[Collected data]
──────

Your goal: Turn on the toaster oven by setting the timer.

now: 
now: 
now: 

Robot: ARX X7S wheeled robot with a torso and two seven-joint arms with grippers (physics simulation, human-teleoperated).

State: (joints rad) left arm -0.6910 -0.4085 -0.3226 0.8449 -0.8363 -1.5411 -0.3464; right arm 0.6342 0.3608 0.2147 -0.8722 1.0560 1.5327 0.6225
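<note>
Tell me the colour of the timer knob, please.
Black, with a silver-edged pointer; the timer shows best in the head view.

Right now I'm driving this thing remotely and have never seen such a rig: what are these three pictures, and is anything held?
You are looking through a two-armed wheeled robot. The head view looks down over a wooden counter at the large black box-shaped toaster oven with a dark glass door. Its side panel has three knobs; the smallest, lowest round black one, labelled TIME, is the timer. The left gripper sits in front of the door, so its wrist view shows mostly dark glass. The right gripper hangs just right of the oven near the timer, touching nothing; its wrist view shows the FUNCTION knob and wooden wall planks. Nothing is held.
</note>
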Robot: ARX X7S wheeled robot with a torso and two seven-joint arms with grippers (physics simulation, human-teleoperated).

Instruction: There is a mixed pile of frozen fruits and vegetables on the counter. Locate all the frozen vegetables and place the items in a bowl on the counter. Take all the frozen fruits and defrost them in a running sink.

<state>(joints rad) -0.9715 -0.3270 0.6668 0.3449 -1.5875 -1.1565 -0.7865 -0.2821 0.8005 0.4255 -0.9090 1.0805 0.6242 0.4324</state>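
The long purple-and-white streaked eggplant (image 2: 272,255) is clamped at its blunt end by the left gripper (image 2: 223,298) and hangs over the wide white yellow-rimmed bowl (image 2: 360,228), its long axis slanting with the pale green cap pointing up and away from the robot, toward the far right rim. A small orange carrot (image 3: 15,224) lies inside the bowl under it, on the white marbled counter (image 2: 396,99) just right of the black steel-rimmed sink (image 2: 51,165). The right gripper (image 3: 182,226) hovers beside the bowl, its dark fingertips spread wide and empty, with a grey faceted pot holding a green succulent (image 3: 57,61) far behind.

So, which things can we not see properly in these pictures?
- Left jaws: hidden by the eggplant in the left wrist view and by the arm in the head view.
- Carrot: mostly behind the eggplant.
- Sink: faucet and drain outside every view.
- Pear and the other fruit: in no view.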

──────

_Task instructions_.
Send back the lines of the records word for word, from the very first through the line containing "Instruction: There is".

_Solved problem_.
Your goal: Turn on the toaster oven by setting the timer.

now: 
now: 
now: 

Robot: ARX X7S wheeled robot with a torso and two seven-joint arms with grippers (physics simulation, human-teleoperated).

State: (joints rad) left arm -0.6910 -0.4085 -0.3226 0.8449 -0.8363 -1.5411 -0.3464; right arm 0.6342 0.3608 0.2147 -0.8722 1.0560 1.5327 0.6225
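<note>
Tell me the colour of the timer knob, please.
Black, with a silver-edged pointer; the timer shows best in the head view.

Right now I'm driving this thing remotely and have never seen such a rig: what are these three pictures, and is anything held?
You are looking through a two-armed wheeled robot. The head view looks down over a wooden counter at the large black box-shaped toaster oven with a dark glass door. Its side panel has three knobs; the smallest, lowest round black one, labelled TIME, is the timer. The left gripper sits in front of the door, so its wrist view shows mostly dark glass. The right gripper hangs just right of the oven near the timer, touching nothing; its wrist view shows the FUNCTION knob and wooden wall planks. Nothing is held.
</note>
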Robot: ARX X7S wheeled robot with a torso and two seven-joint arms with grippers (physics simulation, human-teleoperated).

Instruction: There is a mixed pile of frozen fruits and vegetables on the counter. Locate all the frozen vegetables and place the items in a bowl on the counter. Take all the frozen fruits and defrost them in a running sink.

What appears above is the full answer.